WHAT YOU NEED TO DO.
Give back the full set of entries exactly, keeping each line intact.

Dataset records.
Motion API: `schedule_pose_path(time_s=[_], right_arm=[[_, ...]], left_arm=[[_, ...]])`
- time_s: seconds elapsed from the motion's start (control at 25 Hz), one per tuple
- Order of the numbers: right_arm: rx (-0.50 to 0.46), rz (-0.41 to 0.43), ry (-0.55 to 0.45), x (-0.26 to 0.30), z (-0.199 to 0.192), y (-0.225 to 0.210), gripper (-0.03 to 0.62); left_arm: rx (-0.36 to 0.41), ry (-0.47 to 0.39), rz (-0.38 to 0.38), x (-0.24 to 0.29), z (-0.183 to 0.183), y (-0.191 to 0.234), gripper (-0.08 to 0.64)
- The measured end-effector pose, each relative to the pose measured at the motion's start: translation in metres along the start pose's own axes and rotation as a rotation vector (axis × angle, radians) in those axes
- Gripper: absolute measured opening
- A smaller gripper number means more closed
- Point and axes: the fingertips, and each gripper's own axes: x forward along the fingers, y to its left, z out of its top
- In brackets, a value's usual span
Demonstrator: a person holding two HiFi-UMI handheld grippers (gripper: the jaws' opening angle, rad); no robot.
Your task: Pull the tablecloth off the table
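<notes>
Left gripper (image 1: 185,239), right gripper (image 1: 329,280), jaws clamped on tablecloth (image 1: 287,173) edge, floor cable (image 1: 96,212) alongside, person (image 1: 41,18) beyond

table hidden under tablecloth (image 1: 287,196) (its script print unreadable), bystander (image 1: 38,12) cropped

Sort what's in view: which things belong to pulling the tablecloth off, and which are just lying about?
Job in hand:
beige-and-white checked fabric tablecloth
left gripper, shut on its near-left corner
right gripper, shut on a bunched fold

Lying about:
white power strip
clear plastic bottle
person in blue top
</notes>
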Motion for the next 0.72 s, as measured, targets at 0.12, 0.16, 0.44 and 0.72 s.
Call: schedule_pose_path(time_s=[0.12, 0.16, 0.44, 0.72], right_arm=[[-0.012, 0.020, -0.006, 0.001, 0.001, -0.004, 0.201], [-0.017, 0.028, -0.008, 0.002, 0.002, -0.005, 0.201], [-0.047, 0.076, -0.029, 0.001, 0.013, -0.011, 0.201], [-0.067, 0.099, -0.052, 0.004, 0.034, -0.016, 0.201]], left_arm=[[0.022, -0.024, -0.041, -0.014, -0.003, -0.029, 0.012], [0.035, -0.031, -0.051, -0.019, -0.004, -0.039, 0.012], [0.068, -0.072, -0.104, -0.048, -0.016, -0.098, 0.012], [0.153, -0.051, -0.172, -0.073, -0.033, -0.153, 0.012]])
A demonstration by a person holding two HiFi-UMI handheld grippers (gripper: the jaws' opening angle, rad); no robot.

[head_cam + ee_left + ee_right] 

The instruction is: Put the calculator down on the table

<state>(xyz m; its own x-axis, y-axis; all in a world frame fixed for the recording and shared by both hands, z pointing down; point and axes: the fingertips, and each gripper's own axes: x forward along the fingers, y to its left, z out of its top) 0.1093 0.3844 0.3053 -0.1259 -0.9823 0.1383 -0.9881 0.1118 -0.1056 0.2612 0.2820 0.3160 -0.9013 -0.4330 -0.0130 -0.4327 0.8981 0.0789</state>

WRITTEN RESPONSE.
Motion API: `schedule_pose_path(time_s=[_], right_arm=[[_, ...]], left_arm=[[_, ...]])`
- time_s: seconds elapsed from the motion's start (control at 25 Hz), one per tuple
- Order of the numbers: right_arm: rx (-0.50 to 0.46), rz (-0.41 to 0.43), ry (-0.55 to 0.45), x (-0.26 to 0.30), z (-0.199 to 0.192), y (-0.225 to 0.210), gripper (-0.03 to 0.62); left_arm: rx (-0.36 to 0.41), ry (-0.47 to 0.39), rz (-0.38 to 0.38), x (-0.24 to 0.29), z (-0.183 to 0.183), y (-0.191 to 0.234), gripper (-0.08 to 0.64)
- The measured end-effector pose, each relative to the pose measured at the motion's start: translation in metres along the start pose's own axes and rotation as a rotation vector (axis × angle, radians) in those axes
- Gripper: absolute measured opening
- A smaller gripper number means more closed
- Point and axes: the fingertips, and each gripper's own axes: x forward along the fingers, y to its left, z out of its top
- In brackets, a value's usual span
Demonstrator: a person holding two HiFi-UMI handheld grippers (gripper: the jaws' opening angle, rad); no robot.
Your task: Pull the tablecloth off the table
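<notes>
Left gripper (image 1: 185,239), right gripper (image 1: 329,280), jaws clamped on tablecloth (image 1: 287,173) edge, floor cable (image 1: 96,212) alongside, person (image 1: 41,18) beyond

table hidden under tablecloth (image 1: 287,196) (its script print unreadable), bystander (image 1: 38,12) cropped

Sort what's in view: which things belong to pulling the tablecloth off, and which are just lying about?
Job in hand:
beige-and-white checked fabric tablecloth
left gripper, shut on its near-left corner
right gripper, shut on a bunched fold

Lying about:
white power strip
clear plastic bottle
person in blue top
</notes>
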Motion for the next 0.72 s, as measured, targets at 0.12, 0.16, 0.44 and 0.72 s.
Call: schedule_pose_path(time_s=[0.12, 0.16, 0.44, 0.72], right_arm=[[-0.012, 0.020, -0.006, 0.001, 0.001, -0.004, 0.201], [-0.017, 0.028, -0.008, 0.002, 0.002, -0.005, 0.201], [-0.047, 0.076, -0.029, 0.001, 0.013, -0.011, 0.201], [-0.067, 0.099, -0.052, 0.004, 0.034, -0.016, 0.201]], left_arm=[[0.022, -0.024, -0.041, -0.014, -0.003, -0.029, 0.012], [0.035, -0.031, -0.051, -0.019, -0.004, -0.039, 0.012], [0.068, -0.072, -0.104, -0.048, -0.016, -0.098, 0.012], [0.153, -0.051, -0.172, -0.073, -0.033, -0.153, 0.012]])
A demonstration by a person holding two HiFi-UMI handheld grippers (gripper: the jaws' opening angle, rad); no robot.

[head_cam + ee_left + ee_right] 

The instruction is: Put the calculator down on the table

<state>(xyz m; its own x-axis, y-axis; all in a world frame fixed for the recording and shared by both hands, z pointing down; point and axes: the fingertips, and each gripper's own axes: x forward along the fingers, y to its left, z out of its top) 0.1093 0.3844 0.3053 -0.1259 -0.9823 0.1383 -0.9881 0.1118 -0.1056 0.2612 0.2820 0.3160 -0.9013 -0.4330 -0.0130 -0.4327 0.8981 0.0789</state>

This completes the exercise.